• [The task]: Word for word, copy each record that comes after this.

• [Input material]:
● ● ●
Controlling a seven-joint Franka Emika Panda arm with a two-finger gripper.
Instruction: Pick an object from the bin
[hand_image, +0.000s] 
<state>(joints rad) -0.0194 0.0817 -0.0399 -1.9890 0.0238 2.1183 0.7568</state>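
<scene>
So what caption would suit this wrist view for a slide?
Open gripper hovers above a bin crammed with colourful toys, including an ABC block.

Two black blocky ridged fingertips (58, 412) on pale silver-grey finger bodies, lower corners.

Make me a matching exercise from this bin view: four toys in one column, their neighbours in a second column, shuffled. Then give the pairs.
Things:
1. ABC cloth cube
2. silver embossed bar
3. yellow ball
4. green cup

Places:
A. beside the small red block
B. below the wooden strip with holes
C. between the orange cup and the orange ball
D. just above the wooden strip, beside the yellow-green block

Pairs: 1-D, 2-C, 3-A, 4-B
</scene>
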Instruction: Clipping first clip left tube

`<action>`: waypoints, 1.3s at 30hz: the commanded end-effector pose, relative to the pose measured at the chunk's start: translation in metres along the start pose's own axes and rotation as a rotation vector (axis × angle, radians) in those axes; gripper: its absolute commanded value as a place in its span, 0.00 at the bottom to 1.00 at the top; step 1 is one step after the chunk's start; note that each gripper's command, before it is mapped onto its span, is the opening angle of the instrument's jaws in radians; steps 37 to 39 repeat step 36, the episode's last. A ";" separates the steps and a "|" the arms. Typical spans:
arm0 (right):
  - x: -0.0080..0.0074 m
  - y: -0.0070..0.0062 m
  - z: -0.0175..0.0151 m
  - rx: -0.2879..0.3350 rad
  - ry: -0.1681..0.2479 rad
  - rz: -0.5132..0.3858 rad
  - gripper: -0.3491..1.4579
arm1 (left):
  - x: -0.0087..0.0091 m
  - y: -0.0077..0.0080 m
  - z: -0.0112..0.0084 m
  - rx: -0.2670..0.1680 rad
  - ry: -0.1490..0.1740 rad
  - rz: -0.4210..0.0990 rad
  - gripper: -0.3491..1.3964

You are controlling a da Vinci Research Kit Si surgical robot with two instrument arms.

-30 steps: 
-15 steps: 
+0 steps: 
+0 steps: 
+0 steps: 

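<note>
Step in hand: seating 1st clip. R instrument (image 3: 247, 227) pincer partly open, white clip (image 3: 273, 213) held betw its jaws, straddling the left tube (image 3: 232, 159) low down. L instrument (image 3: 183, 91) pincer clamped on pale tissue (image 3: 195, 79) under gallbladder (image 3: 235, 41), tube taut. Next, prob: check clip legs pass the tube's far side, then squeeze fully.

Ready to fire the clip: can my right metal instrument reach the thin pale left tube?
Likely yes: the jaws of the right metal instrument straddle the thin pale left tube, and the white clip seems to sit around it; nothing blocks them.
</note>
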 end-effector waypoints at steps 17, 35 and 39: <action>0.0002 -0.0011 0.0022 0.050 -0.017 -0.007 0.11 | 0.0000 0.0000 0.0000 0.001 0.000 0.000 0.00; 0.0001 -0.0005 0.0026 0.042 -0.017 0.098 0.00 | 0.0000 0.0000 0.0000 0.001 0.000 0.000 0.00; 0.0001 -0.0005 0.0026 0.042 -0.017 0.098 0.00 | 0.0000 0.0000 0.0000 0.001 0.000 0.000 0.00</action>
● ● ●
• [Result below]:
Controlling a seven-joint Franka Emika Panda arm with a two-finger gripper.
Instruction: Pick an object from the bin
[hand_image, +0.000s] 
<state>(joints rad) -0.0194 0.0817 -0.0399 -1.9890 0.0238 2.1183 0.7568</state>
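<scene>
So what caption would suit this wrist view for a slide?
Open gripper hovers above a bin crammed with colourful toys, including an ABC block.

Two black blocky ridged fingertips (58, 412) on pale silver-grey finger bodies, lower corners.

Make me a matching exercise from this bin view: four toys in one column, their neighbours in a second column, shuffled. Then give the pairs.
Things:
1. ABC cloth cube
2. silver embossed bar
3. yellow ball
4. green cup

Places:
A. beside the small red block
B. below the wooden strip with holes
C. between the orange cup and the orange ball
D. just above the wooden strip, beside the yellow-green block

Pairs: 1-D, 2-C, 3-A, 4-B
</scene>
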Instruction: Clipping first clip left tube

`<action>`: waypoints, 1.3s at 30hz: the commanded end-effector pose, relative to the pose measured at the chunk's start: translation in metres along the start pose's own axes and rotation as a rotation vector (axis × angle, radians) in those axes; gripper: its absolute commanded value as a place in its span, 0.00 at the bottom to 1.00 at the top; step 1 is one step after the chunk's start; note that each gripper's command, before it is mapped onto its span, is the opening angle of the instrument's jaws in radians; steps 37 to 39 repeat step 36, the episode's last. A ";" separates the steps and a "|" the arms. Typical spans:
arm0 (right):
  - x: -0.0080..0.0074 m
  - y: -0.0070..0.0062 m
  - z: -0.0175..0.0151 m
  - rx: -0.2879..0.3350 rad
  - ry: -0.1681..0.2479 rad
  - rz: -0.5132..0.3858 rad
  - gripper: -0.3491..1.4579
arm1 (left):
  - x: -0.0087..0.0091 m
  - y: -0.0077..0.0080 m
  - z: -0.0112..0.0084 m
  - rx: -0.2670..0.1680 rad
  - ry: -0.1490..0.1740 rad
  - rz: -0.4210..0.0990 rad
  - gripper: -0.3491..1.3964

You are controlling a da Vinci Research Kit Si surgical robot with two instrument arms.

-30 steps: 
-15 steps: 
+0 steps: 
+0 steps: 
+0 steps: 

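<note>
Step in hand: seating 1st clip. R instrument (image 3: 247, 227) pincer partly open, white clip (image 3: 273, 213) held betw its jaws, straddling the left tube (image 3: 232, 159) low down. L instrument (image 3: 183, 91) pincer clamped on pale tissue (image 3: 195, 79) under gallbladder (image 3: 235, 41), tube taut. Next, prob: check clip legs pass the tube's far side, then squeeze fully.

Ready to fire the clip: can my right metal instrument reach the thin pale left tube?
Likely yes: the jaws of the right metal instrument straddle the thin pale left tube, and the white clip seems to sit around it; nothing blocks them.
</note>
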 end-effector waypoints at steps 17, 35 and 39: <action>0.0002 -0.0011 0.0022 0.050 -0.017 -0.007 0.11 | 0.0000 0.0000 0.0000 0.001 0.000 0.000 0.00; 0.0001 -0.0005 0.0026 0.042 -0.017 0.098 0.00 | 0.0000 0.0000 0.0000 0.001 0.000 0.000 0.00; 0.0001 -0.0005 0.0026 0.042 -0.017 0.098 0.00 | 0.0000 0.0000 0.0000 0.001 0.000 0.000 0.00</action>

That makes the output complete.